A recuperação de Detroit é exemplo para cidades brasileiras em dificuldade financeira

Por Re Ação

Há quatro anos, a cidade de Detroit pedia concordata no valor de US$ 18 bilhões – o maior de um representante público nos Estados Unidos. Falida e com imóveis abandonados, a cidade ficou barata, atraindo investidores privados e fi lhos ilustres que colocaram dinheiro em projetos que apresentavam perspectivas de bons retornos futuros. Em três anos, foram US$ 3,4 bilhões em investimentos.

Hoje, a iluminação pública voltou a funcionar, guindastes ocupam o centro da cidade, lojas são abertas e empreendimentos residenciais e comerciais estão surgindo. Mais de 125 restaurantes abriram as portas nos últimos 12 meses. O desemprego caiu de 28% em 2009 para 7,5% em julho de 2017, a arrecadação tributária cresce a cada ano e a expectativa é que o número de moradores volte a crescer. Para André Rocha, sócio da EXM Partners, uma das principais razões para a recuperação foi a rápida tomada de iniciativa, assim que Detroit entrou no vermelho. “O pedido de falência (chapter 9) veio na hora certa, evitando que as contas ficassem insustentáveis e mantendo os seus fundamentos econômicos.

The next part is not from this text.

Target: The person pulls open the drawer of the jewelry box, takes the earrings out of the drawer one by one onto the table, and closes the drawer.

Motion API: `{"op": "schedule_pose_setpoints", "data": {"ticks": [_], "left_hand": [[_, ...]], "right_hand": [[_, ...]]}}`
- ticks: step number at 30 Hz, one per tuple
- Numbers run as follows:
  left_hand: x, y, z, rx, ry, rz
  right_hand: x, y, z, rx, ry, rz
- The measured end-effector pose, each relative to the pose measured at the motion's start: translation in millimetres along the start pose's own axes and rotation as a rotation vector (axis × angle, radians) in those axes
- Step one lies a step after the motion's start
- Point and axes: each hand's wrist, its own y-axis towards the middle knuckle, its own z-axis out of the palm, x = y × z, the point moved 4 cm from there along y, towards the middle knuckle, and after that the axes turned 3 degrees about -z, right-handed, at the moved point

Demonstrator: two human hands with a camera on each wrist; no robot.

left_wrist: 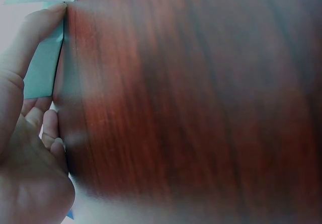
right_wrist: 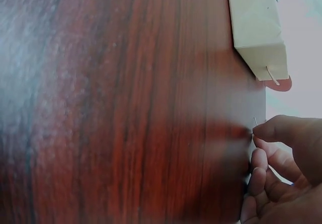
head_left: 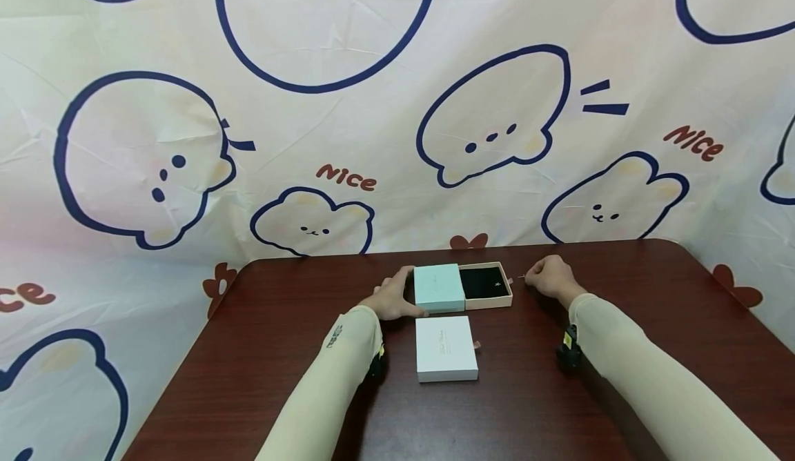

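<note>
Left hand [head_left: 391, 298] grips the turquoise box [head_left: 437, 285]; right of it, right hand [head_left: 551, 276] pinches a thin trinket [head_left: 522, 277], light, I judge, best held endwise.

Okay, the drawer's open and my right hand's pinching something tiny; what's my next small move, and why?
Probably move your right hand left over the black lining, since the tiny thin item it pinches is just outside the open drawer, a small pale piece lies on that lining, and your left hand holds the blue box.
</note>
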Motion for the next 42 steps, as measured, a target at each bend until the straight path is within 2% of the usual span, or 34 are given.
{"op": "schedule_pose_setpoints", "data": {"ticks": [12,21,29,36,42], "left_hand": [[2.0,2.1,1.2,-0.004,0.002,-0.006],[2.0,0.7,0.4,0.006,-0.005,0.001],[4.4,4.3,2.6,0.013,-0.003,-0.009],[-1.9,-2.2,1.7,0.007,-0.015,0.005],[0.3,-1.3,1.5,0.011,-0.012,0.007]], "right_hand": [[0,-5,-1.5,0.006,-0.003,-0.077],[-4,-1,-3.8,0.026,0.007,-0.129],[-2,-3,-10.3,0.072,0.033,-0.110],[8,-9,-15.7,0.041,0.047,-0.137],[15,-8,-19.2,0.000,0.056,-0.186]]}}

A prioridade foi a reorganização da cidade com o resgate da prestação de serviços municipais, essenciais para minimizar a saída dos moradores e gerar interesse de novos investidores. Com a decisão, pôde-se conservar um fundo para realizar investimentos e conceder benefícios fiscais para atrair empresas que, consequentemente, geraram novos impostos”, completa o consultor. O crescimento ainda é lento, mas os sinais que tiraram a terra dos automóveis do fundo do poço e deram esperança de um futuro melhor à população podem servir de exemplo para muitos municípios brasileiros que se encontram em dificuldade financeira.

Enquanto isso, aqui no Brasil, o governo do Rio de Janeiro entregou, no último mês, ao Ministério da Fazenda, o pedido de adesão ao Regime de Recuperação Fiscal (RRF), estabelecido pela lei de Recuperação Fiscal dos Estados e Municípios aprovada e sancionada, em maio, pelo presidente Michel Temer.

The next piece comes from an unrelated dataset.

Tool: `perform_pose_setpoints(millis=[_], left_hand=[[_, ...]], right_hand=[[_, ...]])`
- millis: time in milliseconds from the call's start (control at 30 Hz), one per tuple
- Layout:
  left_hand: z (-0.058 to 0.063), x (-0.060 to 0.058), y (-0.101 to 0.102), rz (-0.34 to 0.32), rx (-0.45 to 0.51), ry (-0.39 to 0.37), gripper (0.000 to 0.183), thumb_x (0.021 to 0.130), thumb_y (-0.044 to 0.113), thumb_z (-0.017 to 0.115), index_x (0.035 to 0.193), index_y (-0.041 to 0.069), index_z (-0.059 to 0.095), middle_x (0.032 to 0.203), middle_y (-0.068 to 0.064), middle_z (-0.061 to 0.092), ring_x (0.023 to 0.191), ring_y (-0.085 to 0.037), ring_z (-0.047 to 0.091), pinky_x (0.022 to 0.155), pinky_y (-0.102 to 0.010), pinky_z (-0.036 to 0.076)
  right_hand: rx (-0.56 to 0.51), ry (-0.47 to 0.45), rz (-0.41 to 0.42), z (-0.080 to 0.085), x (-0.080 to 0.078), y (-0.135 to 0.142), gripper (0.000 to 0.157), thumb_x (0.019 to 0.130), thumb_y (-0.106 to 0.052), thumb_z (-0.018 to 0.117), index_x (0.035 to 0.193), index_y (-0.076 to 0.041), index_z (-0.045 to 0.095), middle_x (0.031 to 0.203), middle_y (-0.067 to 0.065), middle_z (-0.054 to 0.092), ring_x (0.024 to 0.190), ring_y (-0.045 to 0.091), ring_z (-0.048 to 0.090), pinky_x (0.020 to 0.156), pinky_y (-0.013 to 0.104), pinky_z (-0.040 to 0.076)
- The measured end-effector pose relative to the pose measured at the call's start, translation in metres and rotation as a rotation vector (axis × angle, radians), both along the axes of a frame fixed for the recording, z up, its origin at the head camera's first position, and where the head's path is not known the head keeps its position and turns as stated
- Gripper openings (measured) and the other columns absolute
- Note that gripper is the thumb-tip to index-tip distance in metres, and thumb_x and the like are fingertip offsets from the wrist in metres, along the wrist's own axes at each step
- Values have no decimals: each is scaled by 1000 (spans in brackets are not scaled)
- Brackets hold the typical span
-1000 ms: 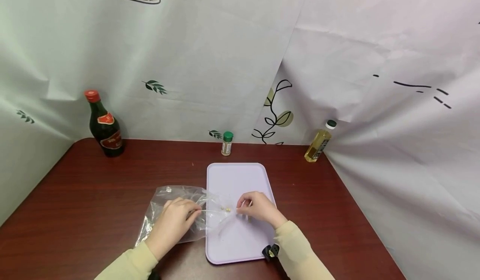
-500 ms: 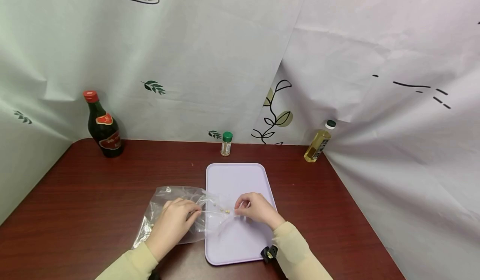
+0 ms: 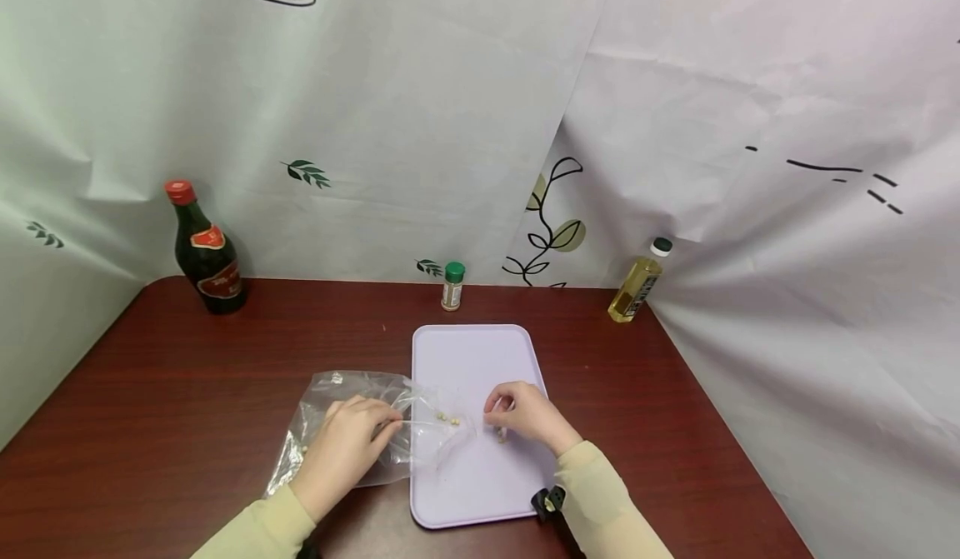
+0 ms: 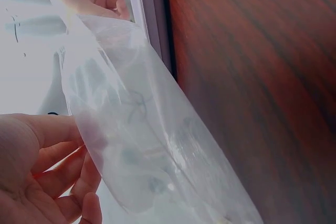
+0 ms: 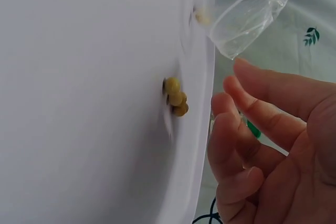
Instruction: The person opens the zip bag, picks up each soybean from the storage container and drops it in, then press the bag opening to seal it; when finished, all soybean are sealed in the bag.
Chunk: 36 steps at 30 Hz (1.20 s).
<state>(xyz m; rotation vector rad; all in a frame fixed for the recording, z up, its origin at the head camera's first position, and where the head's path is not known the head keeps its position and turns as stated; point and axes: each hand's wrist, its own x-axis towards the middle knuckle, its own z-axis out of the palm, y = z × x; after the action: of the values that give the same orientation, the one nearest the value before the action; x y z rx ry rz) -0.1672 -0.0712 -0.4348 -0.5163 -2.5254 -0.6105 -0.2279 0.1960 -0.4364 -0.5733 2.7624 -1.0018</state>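
My left hand (image 3: 347, 446) pinches the upper edge of a clear plastic bag (image 3: 363, 384) between thumb and fingers. The bag lies across the table and the left half of a pale lilac tray (image 3: 468, 351), its mouth facing right. Small round yellowish balls (image 3: 450, 420), bean-like, show at the mouth. More such balls (image 5: 176, 98) lie on the tray below my right hand (image 3: 521, 411). That hand hovers just right of the mouth with bent fingers; in the right wrist view nothing shows between its fingers (image 5: 226, 135) and thumb, and the bag's corner hangs near the thumb tip.
A small green-capped shaker (image 3: 452, 288) stands behind the tray. At the back left is a dark red-capped bottle (image 3: 212, 255), and at the back right a bottle of yellow oil (image 3: 636, 288). A white printed cloth (image 3: 420, 126) backs the dark red table (image 3: 315, 326).
My right hand first shifts slightly left at the bag's mouth, then draws back right, away from its edge. Balls come into sight on the tray under it. The left hand keeps its place.
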Motion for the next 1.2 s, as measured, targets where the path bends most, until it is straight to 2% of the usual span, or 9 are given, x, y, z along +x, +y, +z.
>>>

A medida concede aos Estados com problemas de caixa e alto endividamento a suspenção por três anos do pagamento da dívida com a União, prorrogáveis por outros três anos, desde que acatem as contrapartidas da proposta. E, depois desse período, os débitos voltam a ser quitados pelos Estados devedores, mas ainda com parcelas reduzidas.

No final de agosto, a advogada-geral da União, Grace Mendonça, emitiu parecer favorável ao acordo de recuperação fiscal, que deve ser a saída para o estado fluminense pagar o 13º de 2016 a 227 mil servidores ativos, aposentados e pensionistas e garantir o crédito das folhas futuras. Como a lei que criou a recuperação fiscal autoriza Estados nesta situação a receberem crédito com aval da União, o governo do Rio de Janeiro espera conseguir um empréstimo de R$ 3,5 bilhões assim que o RRF for homologado.

Rocha alerta para a situação do Estado: “é preciso que o governo do Rio de Janeiro use os benefícios da RRF, não apenas para sanar os problemas de curto prazo, mas também para realizar as reformas necessárias para que o Estado consiga se recuperar de forma sustentável, seguindo o exemplo de Detroit”.